Super Delfin vs Great Sasuke:
This is joined in progress (see footnote 14). Slightly more spirited affair than the usual listless effort you get these days from post-Kaientai Super Delfin. They trade kneebars and Octapus holds and go into low-grade highflying until Sasuke decides to whip out the moves that have killed him accumulatively in the past (22) and then he hits a Quebrada so pretty you remember why he's allowed to get away with calling himself "Great". They try get over Delfin's way lame Shotay as they keep teasing it as Sasuke keeps himself alive in the match by countering all shotay-intensive situations with nifty spinkicks. I await the heel turn and the beauty of Team SASUKE. Delfin looks like he is waking up from the big nap called 1998.

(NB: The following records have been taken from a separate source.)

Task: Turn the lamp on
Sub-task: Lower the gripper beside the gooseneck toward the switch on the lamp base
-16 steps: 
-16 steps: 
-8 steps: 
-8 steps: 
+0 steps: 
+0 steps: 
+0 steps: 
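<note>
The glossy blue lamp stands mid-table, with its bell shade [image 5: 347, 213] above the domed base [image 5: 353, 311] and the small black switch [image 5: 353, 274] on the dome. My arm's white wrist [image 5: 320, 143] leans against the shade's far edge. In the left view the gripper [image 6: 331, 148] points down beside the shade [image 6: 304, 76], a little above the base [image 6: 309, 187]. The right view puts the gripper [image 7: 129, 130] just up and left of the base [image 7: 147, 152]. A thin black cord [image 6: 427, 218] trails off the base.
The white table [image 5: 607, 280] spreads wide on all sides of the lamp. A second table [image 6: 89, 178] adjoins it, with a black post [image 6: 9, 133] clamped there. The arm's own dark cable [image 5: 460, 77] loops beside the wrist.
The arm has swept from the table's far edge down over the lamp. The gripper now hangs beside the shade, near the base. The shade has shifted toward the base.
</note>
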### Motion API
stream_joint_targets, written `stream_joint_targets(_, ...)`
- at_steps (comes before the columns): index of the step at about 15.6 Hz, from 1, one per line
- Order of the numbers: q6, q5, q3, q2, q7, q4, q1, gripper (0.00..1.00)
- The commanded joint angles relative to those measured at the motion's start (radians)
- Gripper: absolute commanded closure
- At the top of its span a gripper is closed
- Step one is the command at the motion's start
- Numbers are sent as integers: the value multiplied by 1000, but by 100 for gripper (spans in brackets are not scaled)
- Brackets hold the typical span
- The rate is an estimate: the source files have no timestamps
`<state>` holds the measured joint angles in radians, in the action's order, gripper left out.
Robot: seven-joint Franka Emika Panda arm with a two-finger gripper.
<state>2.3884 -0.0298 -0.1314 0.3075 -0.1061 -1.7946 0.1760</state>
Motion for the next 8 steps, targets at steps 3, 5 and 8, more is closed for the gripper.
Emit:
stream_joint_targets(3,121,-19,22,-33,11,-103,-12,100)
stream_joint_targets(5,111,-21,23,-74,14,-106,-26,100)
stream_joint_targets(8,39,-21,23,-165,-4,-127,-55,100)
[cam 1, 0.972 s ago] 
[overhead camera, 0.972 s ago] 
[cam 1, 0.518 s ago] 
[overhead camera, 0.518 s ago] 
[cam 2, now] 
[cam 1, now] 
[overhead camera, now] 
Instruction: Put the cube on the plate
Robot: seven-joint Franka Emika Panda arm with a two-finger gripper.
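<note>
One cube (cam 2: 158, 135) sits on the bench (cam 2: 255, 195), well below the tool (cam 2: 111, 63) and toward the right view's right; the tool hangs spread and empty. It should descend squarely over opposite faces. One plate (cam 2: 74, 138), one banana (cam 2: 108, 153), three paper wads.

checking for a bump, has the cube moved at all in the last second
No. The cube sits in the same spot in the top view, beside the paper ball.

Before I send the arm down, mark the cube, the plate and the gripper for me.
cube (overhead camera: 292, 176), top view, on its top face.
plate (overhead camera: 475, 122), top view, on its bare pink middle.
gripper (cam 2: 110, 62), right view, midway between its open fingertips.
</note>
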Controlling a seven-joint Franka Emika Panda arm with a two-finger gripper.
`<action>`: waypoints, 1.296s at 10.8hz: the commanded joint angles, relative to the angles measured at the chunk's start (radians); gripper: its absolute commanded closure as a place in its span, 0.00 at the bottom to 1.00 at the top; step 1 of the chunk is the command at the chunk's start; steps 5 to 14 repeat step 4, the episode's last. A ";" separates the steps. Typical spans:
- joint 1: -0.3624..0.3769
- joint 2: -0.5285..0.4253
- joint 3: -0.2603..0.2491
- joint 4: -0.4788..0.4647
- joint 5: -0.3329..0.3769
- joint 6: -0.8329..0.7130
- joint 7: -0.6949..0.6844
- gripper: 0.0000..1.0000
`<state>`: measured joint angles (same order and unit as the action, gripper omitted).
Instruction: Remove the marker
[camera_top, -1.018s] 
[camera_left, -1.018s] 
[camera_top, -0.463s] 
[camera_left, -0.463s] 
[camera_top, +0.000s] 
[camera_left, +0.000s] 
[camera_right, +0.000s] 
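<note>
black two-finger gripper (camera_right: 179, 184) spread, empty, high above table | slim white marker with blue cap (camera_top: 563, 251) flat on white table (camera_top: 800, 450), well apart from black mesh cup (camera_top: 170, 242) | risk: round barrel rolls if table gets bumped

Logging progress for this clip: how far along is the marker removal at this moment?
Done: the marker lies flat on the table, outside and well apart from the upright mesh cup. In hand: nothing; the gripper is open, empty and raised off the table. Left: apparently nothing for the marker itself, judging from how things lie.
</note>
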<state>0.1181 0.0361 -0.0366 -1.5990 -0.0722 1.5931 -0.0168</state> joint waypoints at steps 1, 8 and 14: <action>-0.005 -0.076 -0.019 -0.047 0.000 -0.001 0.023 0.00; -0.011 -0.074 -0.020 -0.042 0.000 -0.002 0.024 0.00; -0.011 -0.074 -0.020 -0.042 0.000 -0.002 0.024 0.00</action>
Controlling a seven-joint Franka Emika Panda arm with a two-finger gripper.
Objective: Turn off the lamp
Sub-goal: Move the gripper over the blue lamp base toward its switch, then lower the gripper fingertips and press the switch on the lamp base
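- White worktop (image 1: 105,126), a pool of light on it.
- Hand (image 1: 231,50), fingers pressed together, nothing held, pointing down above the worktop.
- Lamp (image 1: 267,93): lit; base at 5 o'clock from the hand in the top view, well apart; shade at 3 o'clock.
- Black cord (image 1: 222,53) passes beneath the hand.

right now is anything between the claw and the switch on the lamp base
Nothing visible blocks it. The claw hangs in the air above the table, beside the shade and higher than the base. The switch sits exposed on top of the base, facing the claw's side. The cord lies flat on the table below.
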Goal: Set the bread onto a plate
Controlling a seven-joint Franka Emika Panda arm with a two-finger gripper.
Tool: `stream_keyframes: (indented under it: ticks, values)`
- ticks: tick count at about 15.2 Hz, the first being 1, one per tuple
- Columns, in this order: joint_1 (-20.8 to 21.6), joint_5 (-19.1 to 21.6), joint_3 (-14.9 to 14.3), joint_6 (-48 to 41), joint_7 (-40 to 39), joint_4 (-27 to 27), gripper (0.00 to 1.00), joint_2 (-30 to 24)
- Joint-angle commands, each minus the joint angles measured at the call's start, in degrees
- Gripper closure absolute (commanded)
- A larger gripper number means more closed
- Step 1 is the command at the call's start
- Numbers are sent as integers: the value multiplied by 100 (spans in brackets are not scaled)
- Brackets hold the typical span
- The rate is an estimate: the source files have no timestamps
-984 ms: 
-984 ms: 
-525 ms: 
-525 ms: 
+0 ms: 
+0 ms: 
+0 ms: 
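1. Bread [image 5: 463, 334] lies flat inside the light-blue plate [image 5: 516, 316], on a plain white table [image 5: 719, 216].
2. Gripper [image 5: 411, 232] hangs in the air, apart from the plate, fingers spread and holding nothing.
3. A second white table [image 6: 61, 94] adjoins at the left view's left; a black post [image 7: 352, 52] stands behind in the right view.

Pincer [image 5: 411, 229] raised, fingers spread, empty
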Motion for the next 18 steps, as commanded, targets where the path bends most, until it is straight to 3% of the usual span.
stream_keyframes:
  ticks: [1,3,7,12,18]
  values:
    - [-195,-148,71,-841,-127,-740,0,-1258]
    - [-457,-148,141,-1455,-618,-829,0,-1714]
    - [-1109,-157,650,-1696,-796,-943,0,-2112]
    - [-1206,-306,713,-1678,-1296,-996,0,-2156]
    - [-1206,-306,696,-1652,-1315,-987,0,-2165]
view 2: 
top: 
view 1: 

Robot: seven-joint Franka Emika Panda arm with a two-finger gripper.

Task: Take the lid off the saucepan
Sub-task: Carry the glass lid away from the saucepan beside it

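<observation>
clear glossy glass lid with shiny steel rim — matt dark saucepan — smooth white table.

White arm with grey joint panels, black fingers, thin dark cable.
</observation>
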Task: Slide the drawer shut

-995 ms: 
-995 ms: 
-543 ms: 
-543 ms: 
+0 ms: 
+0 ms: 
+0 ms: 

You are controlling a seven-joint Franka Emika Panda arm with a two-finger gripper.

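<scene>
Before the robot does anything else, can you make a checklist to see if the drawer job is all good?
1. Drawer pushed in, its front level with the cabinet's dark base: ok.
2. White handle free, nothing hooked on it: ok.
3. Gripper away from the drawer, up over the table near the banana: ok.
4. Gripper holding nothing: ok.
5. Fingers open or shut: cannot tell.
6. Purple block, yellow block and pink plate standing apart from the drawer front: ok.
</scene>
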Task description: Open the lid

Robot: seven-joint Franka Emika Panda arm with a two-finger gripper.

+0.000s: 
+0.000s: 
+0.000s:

They then turn the show over to Toryu-Mon and mountains of Mindboggling coolness kicks in. (CRAZY MAX is on "The Stick" and I'm channelling en lieu of translating) Shima Nobunaga calls Yakushiji and his stupid belt a big pile of crap and tells him to jump up his ass. Judo Suwa and Sumo Fuji pipe in with, "YEAH! Jump up his ass, ya fauntleroy! And getta REAL shirt." CRAZY MAXFEEL THE HATE! CRAZY MAXFEEL THE LOVE!

SAITO vs Kanda:
HEY! SAITO doesn't have the supercool Iizuukaa safari pants like he had the last time he graced the screen with his goofy submissions. Kanda (23) is another in a line of good rookies as he does lots of AWA elbow drops and is actually beating the crap out of SAITO for a second there until SAITO slaps on a Haji-Haji-May for the win. I await a freaky Kanda gimmick as UD proves to be reglar Bob Mackey when it comes to freaky gimmicks for his boys.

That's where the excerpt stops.